In the automatic transmission mounted on the vehicle, the shift speed from the first speed to the highest speed is appropriately set according to the operation amount of the accelerator pedal, the vehicle speed, and the like.
On the other hand, on a low μ road where the friction coefficient of the road surface is low, an automatic shift that performs a so-called low μ road start process is set, for example, as a low μ road shift characteristic, the start speed is set to, for example, two speeds higher than the first speed normally used A machine control device is known (for example, Patent Document 1).

When braking the vehicle while traveling on a low μ road, the driven wheel may lock before the driving wheel. This is because the driving wheel at the time of braking is given a driving force due to the creep phenomenon even when the accelerator pedal is not operated, so that the braking force against the driving wheel is relative to the driving force due to the creep phenomenon. This is because the driven wheel is locked before the driving wheel is locked. As described above, when the driven wheel is locked or the braking force of the driving wheel is reduced, the stopping performance of the vehicle is deteriorated, for example, the braking distance becomes longer or the posture of the vehicle becomes unstable during braking. It becomes like this. In order to avoid such a problem, a low μ road start process as in Patent Document 1 is performed.
JP-A-8-121484

  By the way, if such a low μ road start process is interrupted due to some factor, the previous 2nd speed start returns to the normal 1st speed start, but if the low μ road determination is made, the low μ road start process is performed again. It becomes like this. If the low μ road start process is performed or not performed as described above, the start / stop characteristics of the vehicle are different from time to time, resulting in an uncomfortable feeling to the driver.

  The present invention has been made in view of the above circumstances, and an object of the present invention is to provide a control device for an automatic transmission that performs low μ road start processing, and that execution and interruption of low μ road start processing are frequently repeated. An object of the present invention is to provide a control device for an automatic transmission that can reduce the driver's uncomfortable feeling.

In the following, means for achieving the above object and its effects are described.
The invention according to claim 1 automatically executes a low μ road start process for setting a start gear ratio of an automatic transmission mounted on a vehicle to a high gear ratio higher than the minimum gear ratio when traveling on a low μ road. The gist of the control device for an automatic transmission is to continue the low μ road start process from the start of the low μ road start process until the engine is stopped.

  According to the above configuration, once the low μ road start process is started, the low μ road start process is continuously performed until the engine operation is stopped. Therefore, unlike the case where the low μ road start process is terminated when the shift stage is shifted up to the second speed or higher, for example, the start mode on the low μ road is always kept constant during one trip.
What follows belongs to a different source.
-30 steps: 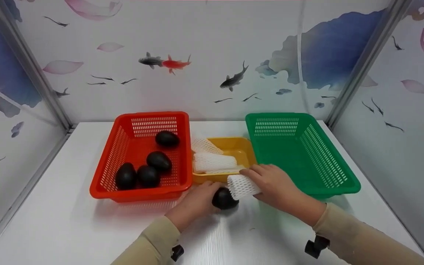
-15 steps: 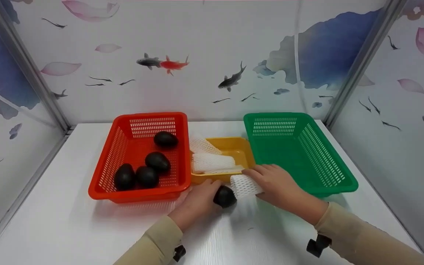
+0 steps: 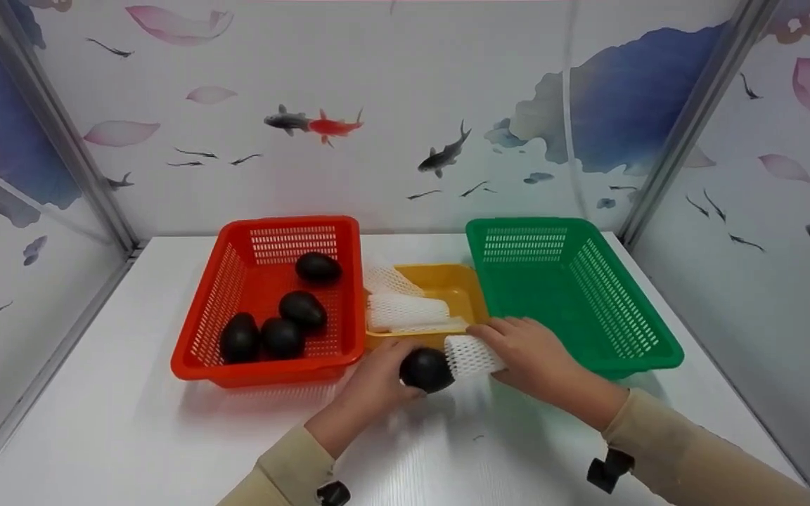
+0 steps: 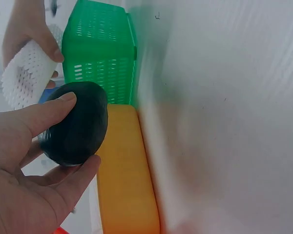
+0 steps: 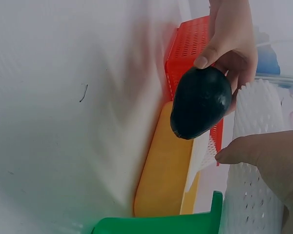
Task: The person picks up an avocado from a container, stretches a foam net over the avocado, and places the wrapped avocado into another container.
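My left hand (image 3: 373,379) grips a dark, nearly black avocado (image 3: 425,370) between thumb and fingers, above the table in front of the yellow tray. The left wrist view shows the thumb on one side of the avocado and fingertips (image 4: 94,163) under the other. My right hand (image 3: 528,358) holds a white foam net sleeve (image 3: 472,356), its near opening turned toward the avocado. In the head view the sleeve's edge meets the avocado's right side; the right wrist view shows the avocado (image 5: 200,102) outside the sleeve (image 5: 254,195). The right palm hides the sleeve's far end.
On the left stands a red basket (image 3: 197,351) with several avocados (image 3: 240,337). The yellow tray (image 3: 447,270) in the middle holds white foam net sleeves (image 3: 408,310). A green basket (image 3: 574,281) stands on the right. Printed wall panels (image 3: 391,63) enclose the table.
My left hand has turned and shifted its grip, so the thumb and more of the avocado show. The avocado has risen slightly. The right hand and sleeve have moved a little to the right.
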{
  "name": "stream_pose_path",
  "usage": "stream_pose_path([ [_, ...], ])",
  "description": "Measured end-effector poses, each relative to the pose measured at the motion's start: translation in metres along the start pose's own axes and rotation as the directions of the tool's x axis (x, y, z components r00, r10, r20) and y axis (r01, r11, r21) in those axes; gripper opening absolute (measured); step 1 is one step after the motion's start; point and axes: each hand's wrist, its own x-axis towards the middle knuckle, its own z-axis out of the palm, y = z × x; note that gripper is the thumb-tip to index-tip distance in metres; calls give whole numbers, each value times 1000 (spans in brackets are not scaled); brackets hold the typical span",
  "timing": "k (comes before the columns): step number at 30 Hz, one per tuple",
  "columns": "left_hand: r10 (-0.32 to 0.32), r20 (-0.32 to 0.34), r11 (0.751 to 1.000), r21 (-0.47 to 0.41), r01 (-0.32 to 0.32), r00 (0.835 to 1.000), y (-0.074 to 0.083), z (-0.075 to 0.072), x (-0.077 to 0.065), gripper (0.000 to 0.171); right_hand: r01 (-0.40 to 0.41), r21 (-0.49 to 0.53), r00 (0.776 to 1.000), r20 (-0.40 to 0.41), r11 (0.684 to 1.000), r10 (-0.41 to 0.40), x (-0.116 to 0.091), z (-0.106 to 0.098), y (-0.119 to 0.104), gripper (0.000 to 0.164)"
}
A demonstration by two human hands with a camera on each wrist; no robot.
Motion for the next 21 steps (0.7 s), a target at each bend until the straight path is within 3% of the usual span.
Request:
stream_pose_path([
  [14, -17, -97, 997, -76, 10, 995, 9, -18, -16, 62, -33, -3, 999, 27, 999, 33, -8, 4, 7, 73],
  [21, 27, -114, 993, -115, -40, 993, 10, -23, -18, 62, -32, -2, 999, 28, 999, 32, -9, 5, 8, 72],
])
It becomes like this. For this reason, it is possible to suppress that the start / stop characteristics of the vehicle become different each time when the low μ road start process is performed or not performed, thereby causing the driver to feel uncomfortable. become able to.
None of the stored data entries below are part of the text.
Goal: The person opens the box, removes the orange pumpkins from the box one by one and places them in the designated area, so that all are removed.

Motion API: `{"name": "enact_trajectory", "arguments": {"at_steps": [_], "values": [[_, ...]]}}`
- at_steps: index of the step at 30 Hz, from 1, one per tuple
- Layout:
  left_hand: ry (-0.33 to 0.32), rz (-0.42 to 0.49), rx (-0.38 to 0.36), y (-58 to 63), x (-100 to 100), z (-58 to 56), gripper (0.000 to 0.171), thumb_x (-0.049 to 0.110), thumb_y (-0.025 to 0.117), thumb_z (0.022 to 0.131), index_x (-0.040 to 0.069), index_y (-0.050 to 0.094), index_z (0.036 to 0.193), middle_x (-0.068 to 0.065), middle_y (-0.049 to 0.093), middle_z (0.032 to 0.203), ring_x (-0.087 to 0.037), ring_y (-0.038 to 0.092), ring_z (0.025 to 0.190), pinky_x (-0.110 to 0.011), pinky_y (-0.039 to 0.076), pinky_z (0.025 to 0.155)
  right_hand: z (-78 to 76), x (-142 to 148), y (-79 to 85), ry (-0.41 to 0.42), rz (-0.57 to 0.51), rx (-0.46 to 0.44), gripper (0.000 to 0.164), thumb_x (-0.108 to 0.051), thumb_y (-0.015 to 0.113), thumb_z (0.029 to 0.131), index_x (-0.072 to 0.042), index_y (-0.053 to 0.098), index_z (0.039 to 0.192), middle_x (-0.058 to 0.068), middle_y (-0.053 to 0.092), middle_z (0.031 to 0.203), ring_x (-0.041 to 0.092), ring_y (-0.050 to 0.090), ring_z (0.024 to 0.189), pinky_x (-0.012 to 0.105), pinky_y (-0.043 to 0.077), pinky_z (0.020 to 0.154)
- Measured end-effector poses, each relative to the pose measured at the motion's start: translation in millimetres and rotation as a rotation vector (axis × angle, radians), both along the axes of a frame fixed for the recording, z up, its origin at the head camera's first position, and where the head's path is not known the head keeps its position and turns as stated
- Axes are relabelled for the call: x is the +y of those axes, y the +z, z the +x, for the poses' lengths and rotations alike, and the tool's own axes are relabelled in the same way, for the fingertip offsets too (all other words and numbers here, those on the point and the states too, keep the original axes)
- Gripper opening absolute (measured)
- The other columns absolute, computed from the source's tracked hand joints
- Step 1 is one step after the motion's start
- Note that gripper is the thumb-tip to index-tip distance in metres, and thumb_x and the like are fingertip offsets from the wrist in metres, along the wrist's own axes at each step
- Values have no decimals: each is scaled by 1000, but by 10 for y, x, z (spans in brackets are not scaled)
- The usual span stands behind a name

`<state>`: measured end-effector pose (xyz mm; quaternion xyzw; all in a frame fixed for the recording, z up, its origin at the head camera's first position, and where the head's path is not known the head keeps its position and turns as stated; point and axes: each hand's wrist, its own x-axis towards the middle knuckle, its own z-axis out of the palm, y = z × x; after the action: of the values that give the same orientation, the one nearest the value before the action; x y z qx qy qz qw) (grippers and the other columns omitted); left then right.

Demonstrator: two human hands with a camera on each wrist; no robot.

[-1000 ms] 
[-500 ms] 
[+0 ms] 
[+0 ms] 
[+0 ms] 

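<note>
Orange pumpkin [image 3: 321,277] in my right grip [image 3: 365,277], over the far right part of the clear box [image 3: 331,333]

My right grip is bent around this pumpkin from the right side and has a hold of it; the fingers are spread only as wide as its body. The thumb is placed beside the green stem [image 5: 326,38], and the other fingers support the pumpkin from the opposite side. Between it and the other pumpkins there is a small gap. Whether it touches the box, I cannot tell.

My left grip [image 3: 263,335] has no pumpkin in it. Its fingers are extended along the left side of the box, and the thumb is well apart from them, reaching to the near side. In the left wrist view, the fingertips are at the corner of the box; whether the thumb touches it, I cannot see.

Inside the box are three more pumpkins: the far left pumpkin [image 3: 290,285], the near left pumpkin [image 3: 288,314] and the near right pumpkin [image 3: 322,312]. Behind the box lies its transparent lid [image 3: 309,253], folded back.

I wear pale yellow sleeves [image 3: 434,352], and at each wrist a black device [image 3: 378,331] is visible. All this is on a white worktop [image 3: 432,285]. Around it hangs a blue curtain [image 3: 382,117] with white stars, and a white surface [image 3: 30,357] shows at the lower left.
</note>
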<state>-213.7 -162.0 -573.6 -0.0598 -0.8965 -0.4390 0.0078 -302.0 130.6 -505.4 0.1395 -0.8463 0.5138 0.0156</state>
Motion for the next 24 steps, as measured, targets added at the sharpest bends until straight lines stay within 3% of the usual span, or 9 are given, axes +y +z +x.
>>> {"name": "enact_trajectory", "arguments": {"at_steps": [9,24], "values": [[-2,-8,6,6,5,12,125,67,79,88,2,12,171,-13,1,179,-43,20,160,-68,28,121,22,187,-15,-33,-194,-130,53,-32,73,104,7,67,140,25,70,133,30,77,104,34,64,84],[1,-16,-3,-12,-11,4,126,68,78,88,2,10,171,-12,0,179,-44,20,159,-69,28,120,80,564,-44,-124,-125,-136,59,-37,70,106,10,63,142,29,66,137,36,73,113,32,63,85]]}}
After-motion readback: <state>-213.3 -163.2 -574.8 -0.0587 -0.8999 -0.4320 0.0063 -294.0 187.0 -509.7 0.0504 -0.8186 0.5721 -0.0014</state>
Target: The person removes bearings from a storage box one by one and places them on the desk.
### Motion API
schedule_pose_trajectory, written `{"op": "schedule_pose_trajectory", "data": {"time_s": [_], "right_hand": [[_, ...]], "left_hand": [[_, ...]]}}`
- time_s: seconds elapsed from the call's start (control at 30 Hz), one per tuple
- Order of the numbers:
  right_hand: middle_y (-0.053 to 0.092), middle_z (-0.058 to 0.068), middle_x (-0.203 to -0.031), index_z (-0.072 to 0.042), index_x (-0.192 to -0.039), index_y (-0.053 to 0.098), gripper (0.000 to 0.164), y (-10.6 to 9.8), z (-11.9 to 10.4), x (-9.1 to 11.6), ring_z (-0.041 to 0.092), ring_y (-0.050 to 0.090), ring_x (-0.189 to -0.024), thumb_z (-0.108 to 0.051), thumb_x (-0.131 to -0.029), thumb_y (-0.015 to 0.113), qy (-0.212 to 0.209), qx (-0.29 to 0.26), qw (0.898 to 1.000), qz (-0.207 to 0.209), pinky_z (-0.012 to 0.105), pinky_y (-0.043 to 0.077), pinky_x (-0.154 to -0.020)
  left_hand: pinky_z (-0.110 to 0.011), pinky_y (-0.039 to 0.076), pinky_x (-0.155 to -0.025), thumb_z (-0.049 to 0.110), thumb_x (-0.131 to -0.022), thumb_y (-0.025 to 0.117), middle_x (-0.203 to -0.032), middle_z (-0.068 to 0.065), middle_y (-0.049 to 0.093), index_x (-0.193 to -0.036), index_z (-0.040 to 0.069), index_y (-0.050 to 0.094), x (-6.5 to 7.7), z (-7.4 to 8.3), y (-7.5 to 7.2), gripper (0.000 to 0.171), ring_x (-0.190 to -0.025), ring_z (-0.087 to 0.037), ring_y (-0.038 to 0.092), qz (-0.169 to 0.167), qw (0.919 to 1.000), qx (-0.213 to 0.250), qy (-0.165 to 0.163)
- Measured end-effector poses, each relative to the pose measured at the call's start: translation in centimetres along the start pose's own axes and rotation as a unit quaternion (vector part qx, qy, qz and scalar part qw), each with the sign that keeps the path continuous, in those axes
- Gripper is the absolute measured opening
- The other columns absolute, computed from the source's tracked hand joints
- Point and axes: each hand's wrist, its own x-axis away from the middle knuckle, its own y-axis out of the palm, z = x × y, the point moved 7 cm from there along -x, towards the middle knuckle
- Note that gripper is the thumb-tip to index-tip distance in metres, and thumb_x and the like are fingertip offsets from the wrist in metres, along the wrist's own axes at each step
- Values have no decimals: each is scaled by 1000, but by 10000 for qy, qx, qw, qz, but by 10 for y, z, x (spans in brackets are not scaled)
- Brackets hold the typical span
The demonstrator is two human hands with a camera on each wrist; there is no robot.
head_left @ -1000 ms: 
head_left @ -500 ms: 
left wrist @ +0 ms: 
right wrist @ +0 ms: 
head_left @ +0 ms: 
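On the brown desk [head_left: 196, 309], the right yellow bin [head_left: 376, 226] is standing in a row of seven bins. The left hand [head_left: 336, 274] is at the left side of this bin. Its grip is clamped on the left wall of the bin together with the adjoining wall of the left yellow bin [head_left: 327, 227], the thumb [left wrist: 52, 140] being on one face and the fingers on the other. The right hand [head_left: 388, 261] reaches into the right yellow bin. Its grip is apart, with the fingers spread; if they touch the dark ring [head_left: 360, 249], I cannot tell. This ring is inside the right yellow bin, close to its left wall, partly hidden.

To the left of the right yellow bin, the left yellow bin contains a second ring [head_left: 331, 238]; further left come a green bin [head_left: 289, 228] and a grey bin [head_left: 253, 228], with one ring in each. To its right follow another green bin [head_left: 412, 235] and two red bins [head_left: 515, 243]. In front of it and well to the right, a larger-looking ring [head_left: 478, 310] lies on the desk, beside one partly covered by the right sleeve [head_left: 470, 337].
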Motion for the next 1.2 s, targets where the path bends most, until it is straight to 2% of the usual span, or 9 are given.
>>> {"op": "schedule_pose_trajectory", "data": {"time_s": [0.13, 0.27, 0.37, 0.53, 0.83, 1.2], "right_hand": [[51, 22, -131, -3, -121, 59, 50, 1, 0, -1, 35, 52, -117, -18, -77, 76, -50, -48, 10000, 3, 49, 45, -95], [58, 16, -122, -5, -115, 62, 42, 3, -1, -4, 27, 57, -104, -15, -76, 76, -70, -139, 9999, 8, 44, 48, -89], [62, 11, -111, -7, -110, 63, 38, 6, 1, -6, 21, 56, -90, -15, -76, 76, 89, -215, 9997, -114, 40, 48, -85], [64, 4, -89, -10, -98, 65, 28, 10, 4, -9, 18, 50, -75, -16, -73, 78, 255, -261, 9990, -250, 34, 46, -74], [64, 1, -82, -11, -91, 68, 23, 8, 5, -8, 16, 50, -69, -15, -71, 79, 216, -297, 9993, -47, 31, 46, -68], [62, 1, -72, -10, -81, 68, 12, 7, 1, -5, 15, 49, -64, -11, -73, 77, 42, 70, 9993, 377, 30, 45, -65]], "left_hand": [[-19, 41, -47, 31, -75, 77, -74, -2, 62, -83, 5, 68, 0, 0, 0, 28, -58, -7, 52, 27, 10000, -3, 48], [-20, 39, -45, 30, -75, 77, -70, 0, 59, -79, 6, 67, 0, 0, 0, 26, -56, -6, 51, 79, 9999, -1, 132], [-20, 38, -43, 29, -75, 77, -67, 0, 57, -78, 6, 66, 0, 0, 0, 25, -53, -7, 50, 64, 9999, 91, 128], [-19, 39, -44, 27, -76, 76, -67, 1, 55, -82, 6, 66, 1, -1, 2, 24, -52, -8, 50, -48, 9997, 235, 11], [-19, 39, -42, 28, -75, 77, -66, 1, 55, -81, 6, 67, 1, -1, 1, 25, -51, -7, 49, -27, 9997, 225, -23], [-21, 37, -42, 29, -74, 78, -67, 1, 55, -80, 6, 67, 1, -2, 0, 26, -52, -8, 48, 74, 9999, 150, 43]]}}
  According to a second aspect of the present invention, in the control device for an automatic transmission according to the first aspect, the low μ road start process is forcibly terminated on condition that the required driving force of the vehicle is equal to or greater than a predetermined driving force. This is the gist.
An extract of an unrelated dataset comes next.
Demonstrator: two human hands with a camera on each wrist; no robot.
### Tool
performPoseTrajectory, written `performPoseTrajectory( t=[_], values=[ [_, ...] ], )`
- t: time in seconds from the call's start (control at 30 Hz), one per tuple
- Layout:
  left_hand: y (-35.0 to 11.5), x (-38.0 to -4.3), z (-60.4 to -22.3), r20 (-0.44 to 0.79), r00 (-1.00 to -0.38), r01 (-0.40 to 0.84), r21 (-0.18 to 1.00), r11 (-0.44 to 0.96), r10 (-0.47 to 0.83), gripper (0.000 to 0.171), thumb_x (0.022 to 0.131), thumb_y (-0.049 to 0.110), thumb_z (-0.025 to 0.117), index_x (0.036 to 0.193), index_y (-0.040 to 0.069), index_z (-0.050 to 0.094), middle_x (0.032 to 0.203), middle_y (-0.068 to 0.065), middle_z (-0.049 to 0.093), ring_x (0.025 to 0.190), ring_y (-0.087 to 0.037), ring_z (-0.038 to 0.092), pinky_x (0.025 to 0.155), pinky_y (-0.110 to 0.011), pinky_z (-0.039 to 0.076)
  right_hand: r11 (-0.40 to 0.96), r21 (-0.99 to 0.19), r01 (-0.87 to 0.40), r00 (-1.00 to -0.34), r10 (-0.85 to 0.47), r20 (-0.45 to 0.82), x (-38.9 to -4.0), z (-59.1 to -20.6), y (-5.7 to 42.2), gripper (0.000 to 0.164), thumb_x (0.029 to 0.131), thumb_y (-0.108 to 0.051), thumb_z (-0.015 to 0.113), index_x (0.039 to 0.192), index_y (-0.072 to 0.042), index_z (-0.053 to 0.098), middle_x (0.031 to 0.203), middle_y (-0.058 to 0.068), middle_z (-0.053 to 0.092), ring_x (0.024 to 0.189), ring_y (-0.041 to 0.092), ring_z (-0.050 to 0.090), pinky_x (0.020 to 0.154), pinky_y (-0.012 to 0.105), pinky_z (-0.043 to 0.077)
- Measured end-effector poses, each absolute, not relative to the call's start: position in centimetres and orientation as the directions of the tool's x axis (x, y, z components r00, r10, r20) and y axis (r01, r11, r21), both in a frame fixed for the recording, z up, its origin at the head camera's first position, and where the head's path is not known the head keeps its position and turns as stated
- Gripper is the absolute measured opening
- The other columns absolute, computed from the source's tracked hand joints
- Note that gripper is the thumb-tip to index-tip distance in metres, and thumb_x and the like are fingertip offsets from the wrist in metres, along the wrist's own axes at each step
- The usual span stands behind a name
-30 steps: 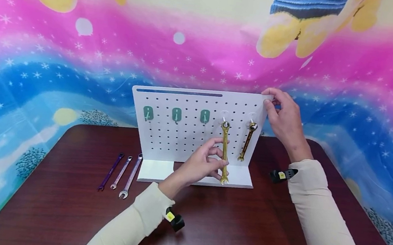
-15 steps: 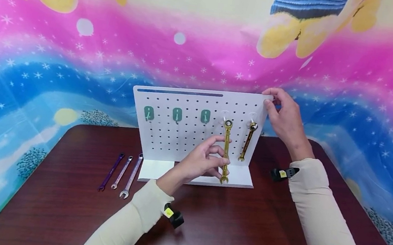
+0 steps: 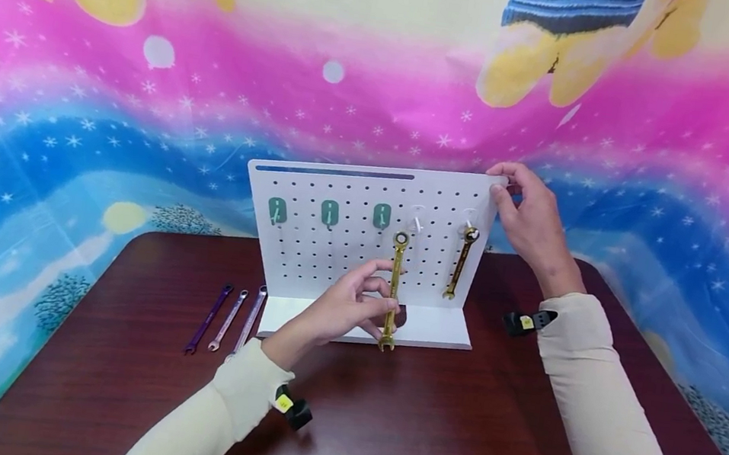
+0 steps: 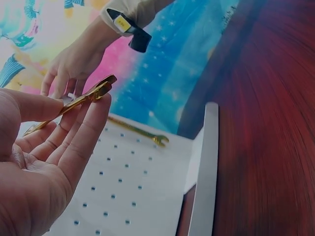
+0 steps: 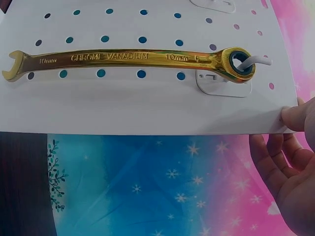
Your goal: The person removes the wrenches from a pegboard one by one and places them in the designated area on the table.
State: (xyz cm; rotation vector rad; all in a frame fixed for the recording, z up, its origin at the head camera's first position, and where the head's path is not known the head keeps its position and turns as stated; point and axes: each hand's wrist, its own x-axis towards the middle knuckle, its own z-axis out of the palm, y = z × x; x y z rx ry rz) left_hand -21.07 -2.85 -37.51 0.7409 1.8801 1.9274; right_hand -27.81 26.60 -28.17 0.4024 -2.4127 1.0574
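Note:
My left hand [image 3: 342, 307] pinches a gold combination wrench [image 3: 395, 281] between thumb and fingers, upright, ring end on top. It hovers in front of the white pegboard [image 3: 443, 182], left of and below a bare white hook [image 3: 417, 224]. In the left wrist view, the thumb and fingertips grip the wrench [image 4: 81, 102] along its shank. At the board's top right corner, my right hand [image 3: 534, 223] grips the edge, thumb in front and fingers behind. Another gold wrench [image 5: 123, 59], marked 10mm, hangs by its ring on the rightmost white hook [image 5: 258, 60].
Green-backed hooks [image 3: 278, 210] line the board's left part. On the table [image 3: 448, 431], left of the board, lie a purple wrench [image 3: 208, 320] and two silver wrenches [image 3: 228, 321], one partly covered by the left sleeve. A printed cloth [image 3: 380, 107] hangs behind.
My left hand has taken the gold wrench off its white hook and moved it left and down, away from the hook. The right hand has stayed on the board's corner.

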Motion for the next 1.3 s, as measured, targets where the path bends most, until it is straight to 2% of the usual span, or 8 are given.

  According to the above configuration, when the required driving force of the vehicle is equal to or higher than the predetermined driving force, such as when the vehicle needs to travel on a step on the road surface, the low μ road start process is forcibly terminated. It is done. Since the low μ road start process is stopped in this way, the shift stage of the automatic transmission can be changed to the first speed where more driving force can be obtained, and it is necessary for the vehicle to travel on a step on the road surface. Even if there is, it will be possible to ride over this.

  As described in claim 2, when it is determined that the required driving force of the vehicle is equal to or greater than a predetermined driving force, the accelerator operation amount by the driver is equal to or greater than a predetermined amount, as in the invention according to claim 3. It can be determined based on the fact that

Hereinafter, an embodiment of a control device for an automatic transmission according to the present invention will be described with reference to FIGS.
FIG. 1 shows the overall configuration of a vehicle equipped with the automatic transmission control device of this embodiment.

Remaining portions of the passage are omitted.